Esta dissertação tem como objetivo principal analisar o cabimento, no direito processual brasileiro, de uma distribuição dinâmica das regras do ônus da prova. Na primeira parte, são analisados o conceito, o objeto e a finalidade da prova, com apontamento da distinção entre fontes e meios. Após, são estudados o conceito de ônus da prova e sua distinção da obrigação, dando ênfase aos seus aspectos objetivo e subjetivo e às principais teorias, antigas e modernas, que tratam dos critérios para a distribuição do ônus da prova.

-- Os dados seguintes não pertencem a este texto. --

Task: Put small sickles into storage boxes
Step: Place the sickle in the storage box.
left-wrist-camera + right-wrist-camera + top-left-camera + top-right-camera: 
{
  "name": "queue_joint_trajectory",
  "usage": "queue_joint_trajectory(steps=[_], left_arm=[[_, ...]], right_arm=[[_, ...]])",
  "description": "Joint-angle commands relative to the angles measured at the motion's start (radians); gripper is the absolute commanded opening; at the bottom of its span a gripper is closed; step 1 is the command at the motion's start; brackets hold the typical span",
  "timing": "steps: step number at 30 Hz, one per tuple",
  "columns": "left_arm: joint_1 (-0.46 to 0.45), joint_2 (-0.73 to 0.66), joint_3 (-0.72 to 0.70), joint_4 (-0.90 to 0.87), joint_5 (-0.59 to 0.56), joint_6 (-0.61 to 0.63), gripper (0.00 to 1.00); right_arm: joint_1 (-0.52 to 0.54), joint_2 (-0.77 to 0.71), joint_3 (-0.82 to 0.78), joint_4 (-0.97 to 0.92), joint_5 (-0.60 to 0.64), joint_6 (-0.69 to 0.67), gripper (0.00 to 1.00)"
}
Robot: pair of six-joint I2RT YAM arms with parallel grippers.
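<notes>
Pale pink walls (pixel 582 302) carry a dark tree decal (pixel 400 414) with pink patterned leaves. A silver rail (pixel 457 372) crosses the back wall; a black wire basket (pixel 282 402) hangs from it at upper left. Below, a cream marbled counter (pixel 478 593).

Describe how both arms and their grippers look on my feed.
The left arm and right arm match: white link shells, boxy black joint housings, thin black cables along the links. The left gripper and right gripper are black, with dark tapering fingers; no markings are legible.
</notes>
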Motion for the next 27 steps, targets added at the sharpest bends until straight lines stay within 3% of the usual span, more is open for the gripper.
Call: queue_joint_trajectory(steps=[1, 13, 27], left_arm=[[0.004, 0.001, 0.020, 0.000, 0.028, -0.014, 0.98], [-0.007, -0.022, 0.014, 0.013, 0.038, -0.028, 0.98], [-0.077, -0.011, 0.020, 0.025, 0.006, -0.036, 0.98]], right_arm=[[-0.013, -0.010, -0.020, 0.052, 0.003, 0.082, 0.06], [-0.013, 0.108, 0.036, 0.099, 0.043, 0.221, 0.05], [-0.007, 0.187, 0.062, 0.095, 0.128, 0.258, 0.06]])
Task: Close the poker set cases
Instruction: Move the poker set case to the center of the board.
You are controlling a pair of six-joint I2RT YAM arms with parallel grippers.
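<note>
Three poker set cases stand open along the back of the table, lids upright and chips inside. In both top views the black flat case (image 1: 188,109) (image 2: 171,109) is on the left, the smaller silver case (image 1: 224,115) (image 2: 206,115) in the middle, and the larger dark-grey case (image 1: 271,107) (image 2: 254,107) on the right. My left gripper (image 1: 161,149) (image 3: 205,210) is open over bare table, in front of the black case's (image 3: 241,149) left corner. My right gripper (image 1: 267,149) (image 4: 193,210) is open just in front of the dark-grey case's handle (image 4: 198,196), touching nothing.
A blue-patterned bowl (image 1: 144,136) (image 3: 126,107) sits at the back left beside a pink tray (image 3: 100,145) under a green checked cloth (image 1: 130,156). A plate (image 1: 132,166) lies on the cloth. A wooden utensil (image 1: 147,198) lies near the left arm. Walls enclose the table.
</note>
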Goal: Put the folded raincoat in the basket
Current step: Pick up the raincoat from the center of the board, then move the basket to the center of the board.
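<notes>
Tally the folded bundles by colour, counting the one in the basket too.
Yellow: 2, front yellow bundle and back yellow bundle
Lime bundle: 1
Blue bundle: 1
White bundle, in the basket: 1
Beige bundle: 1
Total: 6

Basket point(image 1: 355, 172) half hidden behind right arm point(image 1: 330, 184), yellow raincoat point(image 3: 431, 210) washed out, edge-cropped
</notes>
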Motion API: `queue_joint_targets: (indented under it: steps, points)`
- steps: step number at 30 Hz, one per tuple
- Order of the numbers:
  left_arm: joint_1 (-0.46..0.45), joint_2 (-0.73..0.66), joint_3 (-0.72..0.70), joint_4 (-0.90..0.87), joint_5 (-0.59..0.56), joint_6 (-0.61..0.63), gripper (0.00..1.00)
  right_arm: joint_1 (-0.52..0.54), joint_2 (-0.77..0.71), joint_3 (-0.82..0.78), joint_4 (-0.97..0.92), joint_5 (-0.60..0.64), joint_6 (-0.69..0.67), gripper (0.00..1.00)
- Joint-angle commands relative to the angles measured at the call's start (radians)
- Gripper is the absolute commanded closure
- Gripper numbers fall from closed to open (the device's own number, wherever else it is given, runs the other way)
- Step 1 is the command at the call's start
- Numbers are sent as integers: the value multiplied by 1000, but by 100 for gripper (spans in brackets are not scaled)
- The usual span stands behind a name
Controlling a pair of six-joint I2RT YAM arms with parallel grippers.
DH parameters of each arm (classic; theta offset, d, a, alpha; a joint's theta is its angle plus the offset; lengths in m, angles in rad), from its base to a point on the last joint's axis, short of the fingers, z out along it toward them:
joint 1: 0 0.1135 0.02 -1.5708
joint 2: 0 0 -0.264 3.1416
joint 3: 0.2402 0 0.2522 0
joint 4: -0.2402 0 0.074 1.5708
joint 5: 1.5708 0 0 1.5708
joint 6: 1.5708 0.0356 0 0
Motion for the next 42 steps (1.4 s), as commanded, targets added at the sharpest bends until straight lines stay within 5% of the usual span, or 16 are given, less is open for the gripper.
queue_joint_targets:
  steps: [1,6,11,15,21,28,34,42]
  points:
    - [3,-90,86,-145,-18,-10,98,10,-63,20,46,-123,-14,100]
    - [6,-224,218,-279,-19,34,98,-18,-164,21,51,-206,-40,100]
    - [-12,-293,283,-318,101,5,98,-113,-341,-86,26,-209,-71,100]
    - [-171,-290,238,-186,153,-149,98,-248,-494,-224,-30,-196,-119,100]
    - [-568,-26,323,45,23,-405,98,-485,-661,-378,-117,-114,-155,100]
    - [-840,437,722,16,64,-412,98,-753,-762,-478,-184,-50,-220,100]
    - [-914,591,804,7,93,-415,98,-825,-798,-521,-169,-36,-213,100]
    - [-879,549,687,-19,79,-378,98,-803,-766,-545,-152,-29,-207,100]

Estudou-se, em seguida, os principais fenômenos relacionados ao ônus da prova, quais sejam a distribuição, cuja regra geral está no art. 333 do CPC, e a redistribuição como gênero, tendo com espécies a redistribuição strictu sensu, cabível em casos de probatio diabolica e em excepcionais casos em que a prova se apresenta difícil por fatores externos ao processo, e a inversão, cujo exemplo, no direito pátrio, é o art. 6o, inc. VIII, do CDC. Na segunda parte do trabalho, são apresentadas duas novas teorias sobre a distribuição do ônus da prova: a visão solidarista do ônus da prova e a teoria dinâmica dos ônus probatórios. Por fim, ante a necessidade de flexibilização das atuais regras gerais de distribuição do ônus da prova e, ao mesmo tempo, controle do excessivo subjetivismo judicial, analisa-se o cabimento da aplicação da teoria dinâmica no direito brasileiro, apontando-se os parâmetros para a decisão judicial que a aplique. Do estudo, concluiu-se que o direito processual brasileiro admite a aplicação da teoria dinâmica dos ônus probatórios em face da incidência do princípio da igualdade, dos poderes instrutórios do juiz e do dever de lealdade, boa-fé e colaboração das partes. Concluiuse, ainda, que embora possa acontecer em momento diverso, o momento mais oportuno para a ocorrência da redistribuição do ônus da prova é a audiência preliminar, não podendo se verificar, em nenhuma hipótese, surpresa às partes, sob pena de ferimento ao princípio do contraditório. Quanto à decisão judicial que aplica a teoria dinâmica, deve esta levar em conta que tal aplicação é de caráter excepcionalíssimo, devendo ser bem fundamentada.